There really is not much information on this company and at first there was quite a confusion with another factory in Oberkassel near Düsseldorf that not only carried nearly the same name of ⇒Rheinische Porzellan-Fabrik G.m.b.H. but also had actually been taken over by a businessman originating from the city of Mannheim. However the name itself was purely coincidal and there was no connection between these two companies.
 : Porzellanmanufaktur M. Sterner (1892 until 1899)
The small factory founded by M. Sterner was named 'porcelain manufactory' but actually produced both porcelain and fine stoneware items, mostly standard household goods but also a small range of decorational and promotional items. Business was not very good and so Sterner gladly took on an offer to sell his factory in 1899.
 : Rheinische Porzellan-Fabrik Mannheim G.m.b.H. (1899 until 1933)
Shortly after the turn of the century the factory came into possession of various molds from the former Porzellanmanufaktur Frankenthal, which had closed one hundred years earlier.

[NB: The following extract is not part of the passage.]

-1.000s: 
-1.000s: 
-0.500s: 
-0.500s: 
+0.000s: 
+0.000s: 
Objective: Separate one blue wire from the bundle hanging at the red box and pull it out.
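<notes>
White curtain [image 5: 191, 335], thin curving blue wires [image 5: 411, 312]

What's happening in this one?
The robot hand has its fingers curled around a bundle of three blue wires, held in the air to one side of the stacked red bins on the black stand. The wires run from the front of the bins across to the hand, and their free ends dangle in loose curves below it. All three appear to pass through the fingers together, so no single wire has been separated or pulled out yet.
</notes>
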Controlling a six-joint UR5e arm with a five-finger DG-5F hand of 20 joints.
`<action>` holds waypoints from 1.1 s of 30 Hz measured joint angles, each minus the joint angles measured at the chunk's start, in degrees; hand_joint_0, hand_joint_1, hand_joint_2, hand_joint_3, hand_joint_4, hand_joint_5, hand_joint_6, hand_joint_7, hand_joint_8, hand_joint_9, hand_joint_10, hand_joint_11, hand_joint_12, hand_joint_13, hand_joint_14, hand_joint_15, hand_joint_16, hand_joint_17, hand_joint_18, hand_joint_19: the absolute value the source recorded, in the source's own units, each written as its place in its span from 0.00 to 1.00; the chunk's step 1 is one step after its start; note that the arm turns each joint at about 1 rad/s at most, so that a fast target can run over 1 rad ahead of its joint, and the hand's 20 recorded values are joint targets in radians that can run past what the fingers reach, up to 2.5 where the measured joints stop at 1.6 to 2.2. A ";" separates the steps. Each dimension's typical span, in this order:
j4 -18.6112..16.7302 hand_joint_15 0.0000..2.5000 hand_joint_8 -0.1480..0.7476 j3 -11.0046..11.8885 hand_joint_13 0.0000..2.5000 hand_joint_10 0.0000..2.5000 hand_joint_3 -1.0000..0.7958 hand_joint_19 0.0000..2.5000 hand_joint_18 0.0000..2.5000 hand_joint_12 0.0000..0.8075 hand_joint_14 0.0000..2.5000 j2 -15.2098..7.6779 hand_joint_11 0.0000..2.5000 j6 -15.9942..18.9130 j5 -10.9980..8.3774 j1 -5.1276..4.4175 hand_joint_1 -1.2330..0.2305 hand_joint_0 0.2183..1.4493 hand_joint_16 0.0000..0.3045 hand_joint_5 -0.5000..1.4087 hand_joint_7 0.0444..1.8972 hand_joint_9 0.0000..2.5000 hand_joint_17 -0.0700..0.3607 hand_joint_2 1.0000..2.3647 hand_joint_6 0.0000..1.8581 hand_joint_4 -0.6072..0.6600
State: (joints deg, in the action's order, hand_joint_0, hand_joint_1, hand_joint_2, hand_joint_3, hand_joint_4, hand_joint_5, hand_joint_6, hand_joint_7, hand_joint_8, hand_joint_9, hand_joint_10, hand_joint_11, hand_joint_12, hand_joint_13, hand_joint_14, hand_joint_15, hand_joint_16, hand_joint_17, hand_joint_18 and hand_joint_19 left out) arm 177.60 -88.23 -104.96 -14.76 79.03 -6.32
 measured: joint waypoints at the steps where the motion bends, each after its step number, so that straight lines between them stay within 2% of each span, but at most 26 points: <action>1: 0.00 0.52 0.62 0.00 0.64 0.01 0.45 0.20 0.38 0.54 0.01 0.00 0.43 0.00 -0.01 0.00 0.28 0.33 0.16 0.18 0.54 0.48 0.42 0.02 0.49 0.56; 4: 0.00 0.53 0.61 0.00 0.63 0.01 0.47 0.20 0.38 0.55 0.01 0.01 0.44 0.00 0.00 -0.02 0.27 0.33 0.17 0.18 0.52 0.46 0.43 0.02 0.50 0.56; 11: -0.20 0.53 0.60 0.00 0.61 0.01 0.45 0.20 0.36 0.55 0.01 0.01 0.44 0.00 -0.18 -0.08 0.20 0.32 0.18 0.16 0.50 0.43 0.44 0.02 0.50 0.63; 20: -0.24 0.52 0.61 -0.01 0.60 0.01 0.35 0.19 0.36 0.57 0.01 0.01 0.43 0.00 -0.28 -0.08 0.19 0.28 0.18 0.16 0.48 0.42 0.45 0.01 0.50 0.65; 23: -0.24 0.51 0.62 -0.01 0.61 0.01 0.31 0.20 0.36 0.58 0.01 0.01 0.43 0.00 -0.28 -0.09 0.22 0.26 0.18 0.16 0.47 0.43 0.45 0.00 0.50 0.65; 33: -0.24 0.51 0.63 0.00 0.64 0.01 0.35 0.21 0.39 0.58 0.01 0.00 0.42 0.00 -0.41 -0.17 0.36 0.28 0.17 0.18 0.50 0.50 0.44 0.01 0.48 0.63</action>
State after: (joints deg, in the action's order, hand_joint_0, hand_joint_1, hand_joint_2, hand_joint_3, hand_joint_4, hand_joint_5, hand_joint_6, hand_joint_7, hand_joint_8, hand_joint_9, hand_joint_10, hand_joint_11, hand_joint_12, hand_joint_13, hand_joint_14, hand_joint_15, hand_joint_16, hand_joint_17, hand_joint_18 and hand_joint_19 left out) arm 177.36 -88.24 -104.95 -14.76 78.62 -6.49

The company instantly created a series of fakes with the Carl Theodor 'C.T.' mark until a local historic society was able to re-purchase the molds.
The factory in Mannheim-Käfertal had 200 employees around 1913, producing household goods and cheap decorational items with both 'Strohblume' (Strawflower) and 'Zwiebelmuster' (Blue Onion) decorations. At that time it also had own clay pits and exported many items to Dutch East India.

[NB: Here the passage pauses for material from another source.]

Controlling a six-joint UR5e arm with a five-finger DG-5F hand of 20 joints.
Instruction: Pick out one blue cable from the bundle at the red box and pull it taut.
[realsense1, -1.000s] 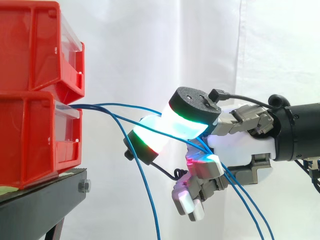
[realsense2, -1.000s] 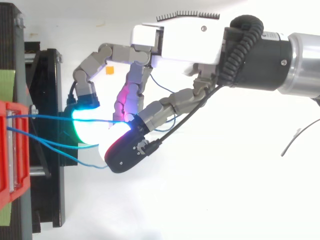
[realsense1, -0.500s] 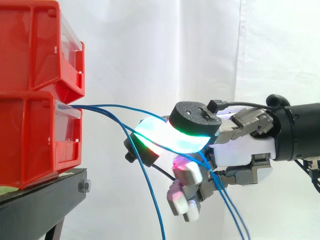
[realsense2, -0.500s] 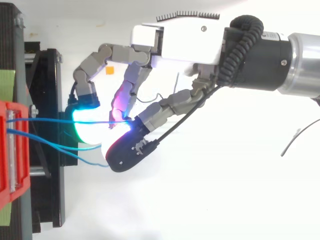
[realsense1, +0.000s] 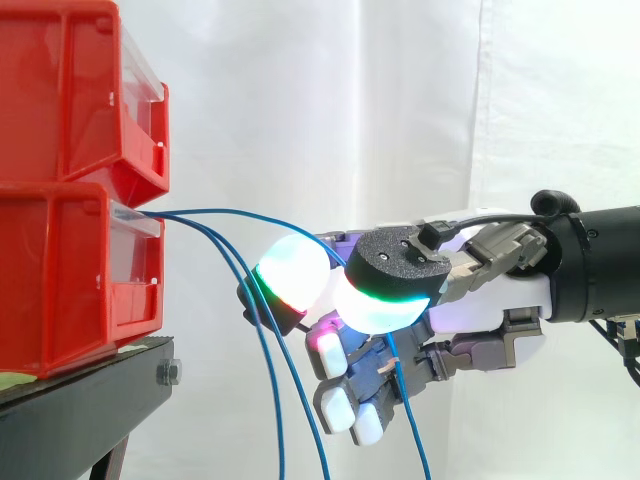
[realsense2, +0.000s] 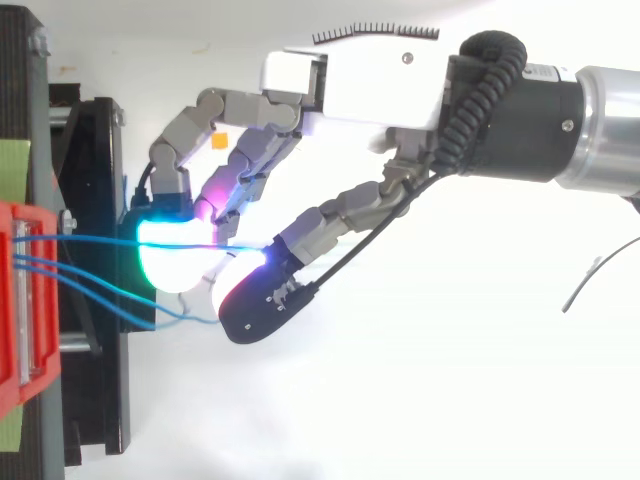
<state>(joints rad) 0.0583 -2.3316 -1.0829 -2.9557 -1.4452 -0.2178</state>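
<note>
Blue cable (realsense2: 90, 240) runs from the lower red box (realsense1: 60, 280) into the hand (realsense2: 350, 80); fingers curl shut round it. Two other cables (realsense1: 270, 400) hang loose. Best way, I think: grip tight & pull straight back, slow, so it can't slip.

- Stacked red bins (realsense1: 70, 200) on the black stand (realsense1: 90, 390) wall off the left side.
- Blue cables (realsense1: 215, 215) string across the gap from the lower bin to the hand (realsense1: 490, 295) and dangle below it.
- Above the hand there's open room before the white curtain (realsense1: 400, 100).
</note>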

In all greater wars such things as simple soap were of course rationed as it included fat which was needed for the war effort. Many people tried to create a fatless soap using all kinds of material and some porcelain and earthenware manufacturers actually created products offering an alternative. Now if you have a look at the marks section below, the 'Rheinische Porzellan-Fabrik Mannheim' was actually looking for a 'skilled employee' to create 'soap and soap relacements' through an ad in the Seifensieder-Zeitung dated 1916.
Like so many smaller companies the Rheinische Porzellan-Fabrik Mannheim G.m.b.H. was badly shaken by the World Financial Crisis and was not able to recover, finally closing in 1933.